[ABOUT THIS TASK]:
Give back the data in full, with every line exact.

INFORMATION SUPPLIED below:

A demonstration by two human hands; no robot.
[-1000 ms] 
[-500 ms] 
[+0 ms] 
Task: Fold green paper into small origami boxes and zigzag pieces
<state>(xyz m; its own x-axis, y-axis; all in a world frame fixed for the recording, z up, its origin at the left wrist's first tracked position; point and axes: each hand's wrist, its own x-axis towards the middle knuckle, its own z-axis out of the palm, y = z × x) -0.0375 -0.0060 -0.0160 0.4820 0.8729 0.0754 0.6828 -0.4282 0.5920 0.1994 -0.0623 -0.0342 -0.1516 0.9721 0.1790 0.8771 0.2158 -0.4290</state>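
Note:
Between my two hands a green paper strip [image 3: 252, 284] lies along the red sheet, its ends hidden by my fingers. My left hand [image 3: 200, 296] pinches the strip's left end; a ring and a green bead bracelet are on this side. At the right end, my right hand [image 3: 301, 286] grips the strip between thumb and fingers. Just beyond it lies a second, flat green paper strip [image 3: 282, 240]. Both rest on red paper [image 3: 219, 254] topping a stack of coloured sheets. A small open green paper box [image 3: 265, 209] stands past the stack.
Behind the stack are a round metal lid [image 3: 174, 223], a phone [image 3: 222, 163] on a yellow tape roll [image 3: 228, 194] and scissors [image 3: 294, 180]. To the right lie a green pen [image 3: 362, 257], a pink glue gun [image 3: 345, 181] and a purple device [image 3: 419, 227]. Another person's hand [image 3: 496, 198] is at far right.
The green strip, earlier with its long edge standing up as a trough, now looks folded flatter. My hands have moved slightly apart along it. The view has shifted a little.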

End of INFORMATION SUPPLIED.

[EXPECTED OUTPUT]:
A demonstration by two human hands; no robot.
[-1000 ms] 
[-500 ms] 
[+0 ms] 
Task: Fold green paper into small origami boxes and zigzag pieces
<state>(xyz m; its own x-axis, y-axis; all in a world frame fixed for the recording, z up, its origin at the left wrist's first tracked position; point and axes: each hand's wrist, its own x-axis towards the middle knuckle, its own z-axis out of the palm, y = z × x) -0.0375 -0.0060 -0.0160 0.4820 0.8729 0.0754 0.6828 -0.4282 0.5920 0.1994 -0.0623 -0.0342 -0.1516 0.9721 0.1790 0.8771 0.2158 -0.4290</state>
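Note:
Between my two hands a green paper strip [image 3: 252, 284] lies along the red sheet, its ends hidden by my fingers. My left hand [image 3: 200, 296] pinches the strip's left end; a ring and a green bead bracelet are on this side. At the right end, my right hand [image 3: 301, 286] grips the strip between thumb and fingers. Just beyond it lies a second, flat green paper strip [image 3: 282, 240]. Both rest on red paper [image 3: 219, 254] topping a stack of coloured sheets. A small open green paper box [image 3: 265, 209] stands past the stack.
Behind the stack are a round metal lid [image 3: 174, 223], a phone [image 3: 222, 163] on a yellow tape roll [image 3: 228, 194] and scissors [image 3: 294, 180]. To the right lie a green pen [image 3: 362, 257], a pink glue gun [image 3: 345, 181] and a purple device [image 3: 419, 227]. Another person's hand [image 3: 496, 198] is at far right.
The green strip, earlier with its long edge standing up as a trough, now looks folded flatter. My hands have moved slightly apart along it. The view has shifted a little.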

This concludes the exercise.